---
title: "BCB744 Intro R Example 2"
format: html
params:
hide_answers: true
---
Below is an example of a test or exam question similar to those you may encounter in the BCB744 Intro R course.
This is a practice exercise. While I will not assess your script, I will provide a rubric to guide your self-evaluation. You are expected to complete the task within the allocated time, submit your script to iKamva by the deadline. This allows me to track participation and I have reason to believe that engagement with these practice tasks correlates with improved performance in the final exam—a hypothesis supported by prior observations.
For your own benefit, I strongly encourage you to work independently. Doing so will ensure that you develop the problem-solving skills necessary for success in the final assessment.

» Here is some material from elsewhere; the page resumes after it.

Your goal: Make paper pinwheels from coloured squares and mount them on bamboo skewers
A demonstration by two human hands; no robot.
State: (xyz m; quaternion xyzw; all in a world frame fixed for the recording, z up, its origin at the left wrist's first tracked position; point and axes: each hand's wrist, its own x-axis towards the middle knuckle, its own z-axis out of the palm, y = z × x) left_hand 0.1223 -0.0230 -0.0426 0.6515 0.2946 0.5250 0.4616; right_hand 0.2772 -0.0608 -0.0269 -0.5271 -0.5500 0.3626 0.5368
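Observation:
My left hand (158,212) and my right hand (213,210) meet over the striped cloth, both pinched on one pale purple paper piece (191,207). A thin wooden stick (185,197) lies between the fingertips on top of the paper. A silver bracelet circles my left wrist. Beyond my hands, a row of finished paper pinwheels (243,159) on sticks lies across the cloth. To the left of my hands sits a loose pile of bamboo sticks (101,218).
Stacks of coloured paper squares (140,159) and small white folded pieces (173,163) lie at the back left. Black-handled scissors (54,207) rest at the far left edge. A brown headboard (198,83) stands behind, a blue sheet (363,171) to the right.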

[**Due date:** Thursday, 13 March 2025, 17:00.]{.my-highlight}
# Question 1
**The `datasets::UKDriverDeaths` and `datasets::Seatbelts` datasets**
These datasets are meant to be used together---`UKDriverDeaths` has the same data as is provided in the variable `drivers` in `seatbelts`, but it also provides information about the temporal structure of the `Seatbelts` dataset. You will have to devise a way to use this temporal information in your analysis.
* Produce a dataframe that combines the temporal information provided in `UKDriverDeaths` with the other information in `Seatbelts`.
* Produce a faceted graph (using `facet_wrap()`, placing `drivers`, `front`, `rear`, `VanKilled` in facets) showing a timeline of monthly means of deaths (means taken across years) whilst distinguishing between the two levels of `law`.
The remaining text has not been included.